Kataragama is, at once, a god and a place (gama means ‘village’) where the god resides. Kataragama, as a god, refers both to the Sinhalese version of the Hindu war god Skanda, second son of Siva, and to the autochthonous South Indian god Murukan with whom Skanda has long been identified. Skanda, of course, has a multitude of other names including Subrahmanya, Kumaran (“the boy”), Velan (“he of the lance”), and Arumukhan (“six-faced”), and was known in the ancient Sanskrit puranas as Karttikeya.

Kataragama Mahadevale, the main shrine at Kataragama, Sri Lanka
Kataragama Mahadevale, the main shrine at Kataragama, Sri Lanka

In both India and among Sri Lankan Tamils, Skanda as Murukan has been associated with bhakti (devotional) religiosity. For the Sinhalese, however, Kataragama is one of the four “warrant” (varan) or protector gods of the Kandyan kingdom, which controlled the central highlands of precolonial Sri Lanka (or Ceylon) from the late fifteenth century until 1815.

In form and personality, Kataragama is very much the virile, bellicose lover of ancient South Indian lore. Six-faced and twelve-handed, a vanquisher of asuras (demons), Kataragama wields a lance, rides a peacock, and is most famous and popular, in myth and modern tore, for his love affair with the half-god, half-deer, Vedda goddess Valli. (The Vedda are both the mythological first inhabitants of Sri Lanka, and contemporary tribes.)

Kataragama is first mentioned in a Sinhalese context in the eighth century Mahavamsa, but only briefly and as a god of the Tamils. By the fourteenth century, however, according to Obeyesekere, inscriptions cite him as one of four guardian deities: by the sixteenth century his fame had spread widely enough that he was named in the Siamese Jinakalamali, written in 1516. Captain Robert Knox (1606-1720), an English East India Company sailor captured in 1660 by the King of Kandy, Rajasingha II (r. 1635-1687), also noted the god’s importance in the Kandyan kingdom.
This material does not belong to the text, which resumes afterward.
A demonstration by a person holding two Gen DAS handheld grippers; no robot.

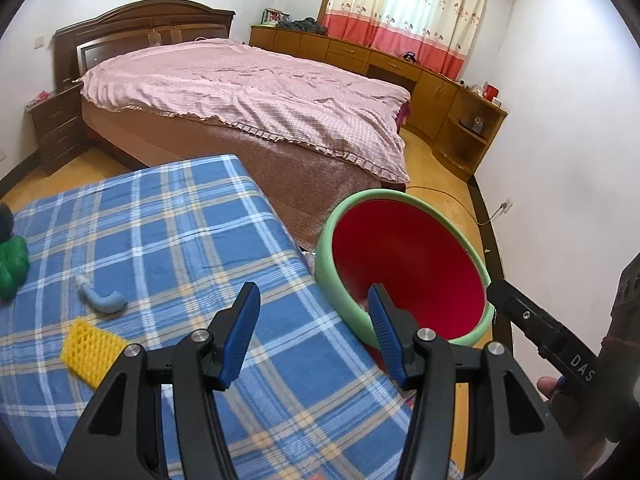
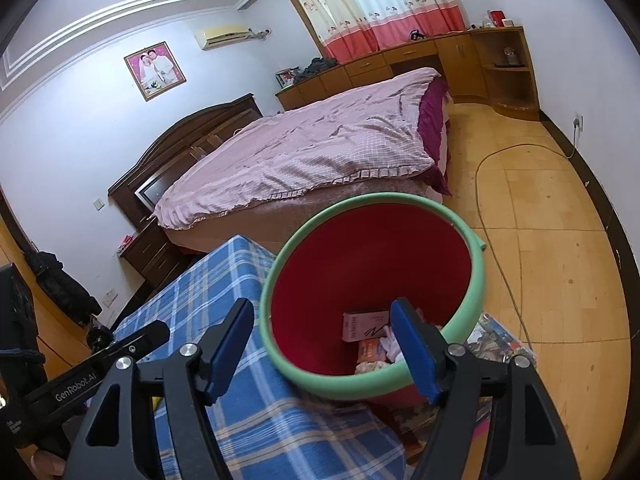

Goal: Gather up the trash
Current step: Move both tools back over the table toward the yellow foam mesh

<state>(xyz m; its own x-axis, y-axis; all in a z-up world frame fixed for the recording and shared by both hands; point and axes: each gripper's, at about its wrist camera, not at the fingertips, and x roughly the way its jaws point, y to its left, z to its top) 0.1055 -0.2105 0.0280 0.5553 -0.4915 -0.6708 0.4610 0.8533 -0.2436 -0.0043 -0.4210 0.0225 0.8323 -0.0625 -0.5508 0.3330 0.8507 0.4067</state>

Kataragama, the site, has attracted considerable scholarly attention because of its multivocalic appeal to a variety of ethnic groups and religions. Sinhalese Buddhists, Tamil Hindus, Muslims and Christians all make pilgrimages to Kataragama, a fact of no small interest for a nation rent by decades of interethnic civil war.

Kataragama is located in the jungles of southeastern Sri Lanka on the same longitude as Mount Kailasa. The god’s presence in this remote spot is explained by two myths. As told there, the first describes a duel of wits between Skanda-Kataragama and his brother, the elephant-headed god Ganesha, to win a golden mango from their mother, and Siva’s consort. The goddess tells them she will bestow the mango on the first of them to race around the world. Skanda-Kataragama rushes to do so on his peacock, but Ganesha wins the contest by more sagely circling his parents. Skanda-Kataragama, enraged, departs south towards South India and, eventually, Kataragama.

The second myth recounts how the Vedda girl, Valli, catches Skanda-Kataragama’s eye. Frightened. however, by his godlike appearance, she runs away. Skanda-Kataragama’s brother. Ganesha, ever the cleverer sibling, devises a plan to win her affections for his brother. He appears to Valli as a wild elephant, propelling the frightened girl into Skanda-Kataragama’s willing arms.

It is the consequences of this myth that are acted out every year at Kataragama’s Esala perahera (procession), fifteen days during which the god is brought from his temple to visit the temple of his lover, Valli, while ignoring the temple of his legitimate wife, Teyvanai Amman. The festival is famous for displays of ecstatic devotionalism (including dancing, fire walking, and self-torture) and ends with the water-cutting ritual (diya kapima), in which impurity is washed away.

References

  • Gombrich, Richard. and Gananath Obeyesekere. 1988. Buddhism Transformed: Religious Change in Sri Lanka. Princeton: Princeton University Press.
  • Link, Hilde. 1997. “Where Valli meets Murukan: ‘Landscape’ symbolism in Kataragama”. Anthropos 92: 91-100.
  • Obeyesekrre, Gananath. 1978. “The Fire-walkers of Kataragama: the rise of Bhakti religiosity in Buddhist Sri Lanka””. Journal of Asian Studies X XXVII. no. 3: 457-476.
  • Winz, Paul. 1972. Kataragama: the holiest place in Ceylon. Translated from the German by Davis Berta Pralle. Colombo, Sri Lanka: Lake House.